Consider this: for as well as we think we can parse the good dreams from the bad ones, when you really pause to think about them, the distinctions start to disappear; dreams, by and large, are startlingly strange things—and this album captures that. I mean that, if you can believe me, as high praise.
Constructed from looping bass lines, whirring guitars and keyboards, and her enigmatic, murmuring voice, this latest collection of songs from Argentina’s premiere electro-folk songstress is a glorious mess of sound. But like other great popular music musicians who toe the avant-garde line—Tom Waits comes to mind, as does Radiohead—there is a vision here behind what sometimes seems like scattered bits and pieces of songs. Part of the fun of this record is listening to how Molina puzzles everything together.
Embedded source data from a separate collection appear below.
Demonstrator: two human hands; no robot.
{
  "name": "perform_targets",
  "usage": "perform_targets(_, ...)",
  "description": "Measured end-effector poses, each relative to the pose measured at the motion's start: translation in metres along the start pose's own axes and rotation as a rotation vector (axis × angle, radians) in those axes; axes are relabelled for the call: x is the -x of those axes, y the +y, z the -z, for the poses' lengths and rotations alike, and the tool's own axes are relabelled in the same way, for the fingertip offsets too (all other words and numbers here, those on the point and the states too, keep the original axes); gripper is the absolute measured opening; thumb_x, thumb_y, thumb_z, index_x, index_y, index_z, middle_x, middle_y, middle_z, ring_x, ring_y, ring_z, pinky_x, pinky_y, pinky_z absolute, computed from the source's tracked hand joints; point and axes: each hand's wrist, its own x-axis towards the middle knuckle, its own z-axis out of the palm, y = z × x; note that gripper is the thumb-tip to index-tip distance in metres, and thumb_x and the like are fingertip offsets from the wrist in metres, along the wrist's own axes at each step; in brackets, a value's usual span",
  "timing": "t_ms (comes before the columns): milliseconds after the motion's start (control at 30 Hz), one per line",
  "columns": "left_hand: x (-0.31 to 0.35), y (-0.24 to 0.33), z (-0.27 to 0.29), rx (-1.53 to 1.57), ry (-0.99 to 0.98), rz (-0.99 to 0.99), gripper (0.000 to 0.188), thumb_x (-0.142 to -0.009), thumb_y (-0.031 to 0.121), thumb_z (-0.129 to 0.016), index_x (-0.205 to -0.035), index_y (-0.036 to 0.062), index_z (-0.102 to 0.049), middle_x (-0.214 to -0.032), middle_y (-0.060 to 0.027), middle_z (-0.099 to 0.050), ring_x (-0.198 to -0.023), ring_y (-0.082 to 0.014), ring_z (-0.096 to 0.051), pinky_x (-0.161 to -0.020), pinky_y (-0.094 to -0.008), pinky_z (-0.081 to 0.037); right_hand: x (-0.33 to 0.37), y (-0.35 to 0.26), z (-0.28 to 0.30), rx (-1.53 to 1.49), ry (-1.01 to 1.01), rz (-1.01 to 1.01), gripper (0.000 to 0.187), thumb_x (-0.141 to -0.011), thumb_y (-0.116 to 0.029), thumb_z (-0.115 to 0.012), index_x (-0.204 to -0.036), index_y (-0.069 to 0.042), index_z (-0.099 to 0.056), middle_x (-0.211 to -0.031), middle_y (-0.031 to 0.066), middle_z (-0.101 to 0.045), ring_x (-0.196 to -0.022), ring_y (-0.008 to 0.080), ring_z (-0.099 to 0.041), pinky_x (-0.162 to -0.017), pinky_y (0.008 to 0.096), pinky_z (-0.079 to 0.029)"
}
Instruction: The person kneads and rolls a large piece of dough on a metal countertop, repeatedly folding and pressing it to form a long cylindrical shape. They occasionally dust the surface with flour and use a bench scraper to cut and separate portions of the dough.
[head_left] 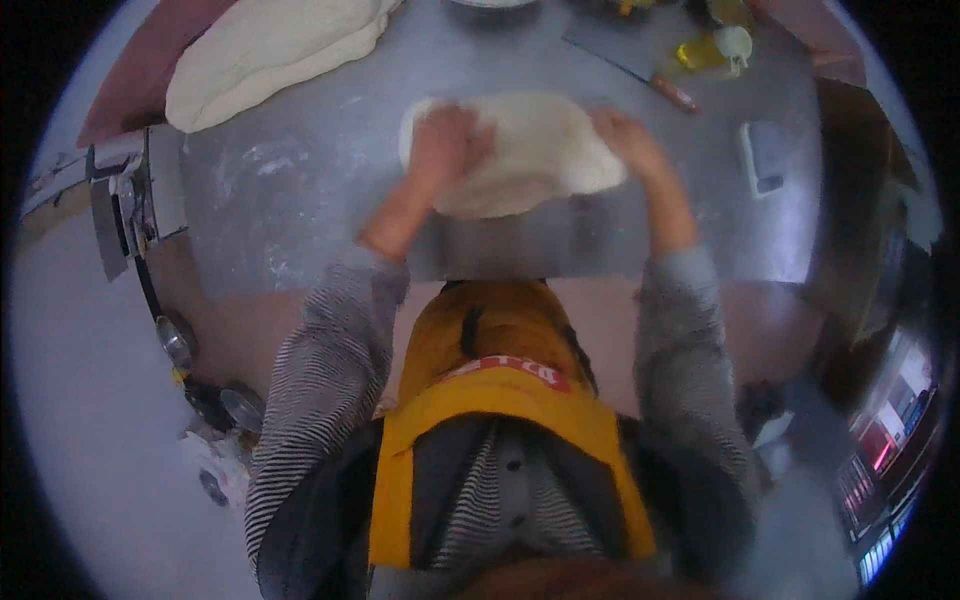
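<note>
A flattened oval of pale dough (540, 150) lies on the metal worktop in front of me. My left hand (447, 143) presses on its left part, the fingers lying out over the surface and somewhat blurred. At the opposite end, my right hand (622, 135) is closed on the dough's right edge, with the fingertips partly hidden. The near side of the dough bulges toward me in a slightly darker fold.
A large slab of dough (285, 55) lies at the worktop's far left. Back right are a long knife (640, 75) with a wooden handle and a jug of yellow oil (712, 50). A pale phone-like rectangular object (767, 160) rests near the right edge. Flour smears the metal worktop (270, 200).
</note>
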Motion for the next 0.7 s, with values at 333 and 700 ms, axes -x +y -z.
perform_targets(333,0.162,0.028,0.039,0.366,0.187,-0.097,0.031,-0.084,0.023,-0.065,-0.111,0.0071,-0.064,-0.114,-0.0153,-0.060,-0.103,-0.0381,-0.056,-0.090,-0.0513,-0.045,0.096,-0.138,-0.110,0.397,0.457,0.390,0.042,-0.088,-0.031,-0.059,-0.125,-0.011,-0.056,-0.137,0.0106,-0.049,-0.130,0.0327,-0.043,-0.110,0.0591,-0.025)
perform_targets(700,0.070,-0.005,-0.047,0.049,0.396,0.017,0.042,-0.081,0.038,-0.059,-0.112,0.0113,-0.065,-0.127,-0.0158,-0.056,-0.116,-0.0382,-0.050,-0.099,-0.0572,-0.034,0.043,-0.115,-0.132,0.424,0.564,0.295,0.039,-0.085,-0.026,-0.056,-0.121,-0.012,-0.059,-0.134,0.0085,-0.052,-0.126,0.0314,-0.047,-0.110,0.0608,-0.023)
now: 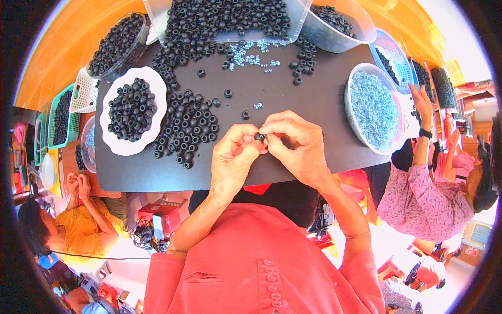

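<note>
My left hand [232,159] and my right hand [293,144] meet over the near edge of a black board [293,99]. Between their fingertips they pinch one small black ring [259,136]. A heap of loose black rings [189,125] lies on the board just left of my hands. A white scalloped plate [112,144] further left holds more black rings. A round bowl of small silvery springs [372,107] sits to the right of my hands. A few springs [251,58] lie scattered on the far part of the board.
Clear tubs of black rings [230,18] stand along the far edge, with another bowl [117,44] at the far left. A person in orange [78,225] sits at lower left; another person's hand [422,102] reaches toward baskets at right.
</note>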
For those familiar with Molina, Wed 21 represents a thoughtful continuation of 2008’s Un día, which traveled similar soundscapes, equally littered with looping fragments and weirdly juxtaposed rhythms. The development from that release to this one is one of fullness and forcefulness. The titular track on Un día, for all its spiraling loops, goes relatively easy on the ears. The titular track of this new album is more sinuous—more assertive in its drive to experiment.
But besides the open insistence on challenging the listener, the album also just sounds bigger than anything she’s done before. While most of Molina’s previous work found her confined to acoustic instruments, Wed 21 sees her expanding her palette to electric guitar along with a beefed-up swarm of electronic/keyboard effects and inventive percussion.
You may have noticed that I’ve so far avoided what might seem the most salient point about Molina for English-speaking listeners: she doesn’t much bother with the lingua franca of pop music.
But the language gap isn’t necessarily something that should put new listeners off. Even with my rusty Spanish, it’s hard not to notice this lovely and strange set of lyrics. In “Las edades”, one of the album’s highlights, Molina touches on getting older, asking the self-reflexive question: “¿Quién las edades cuenta?” (“Who counts the ages?”). In the lovely song “Lo decidí yo”, she asks—in a call and response with herself—“¿Quién decidió determinar qué es un adiós?” (“Who decided to determine what a goodbye is?”) And the final track on the album, “Final feliz”, describes (of course) a surreal dream, with Molina narrating at a breakneck pace and not hesitating to pile on the instruments.
So don’t let your poor Spanish or lack of bilingualism (or total lack thereof) stop you from giving this record a spin. The only thing I counsel is patience. And as much as I hate recommending ideal “listening scenarios”, I endorse plugging your earphones in to this as you fall asleep one night. I can’t promise that you won’t have weird, wacky dreams—but wouldn’t that partly be the point?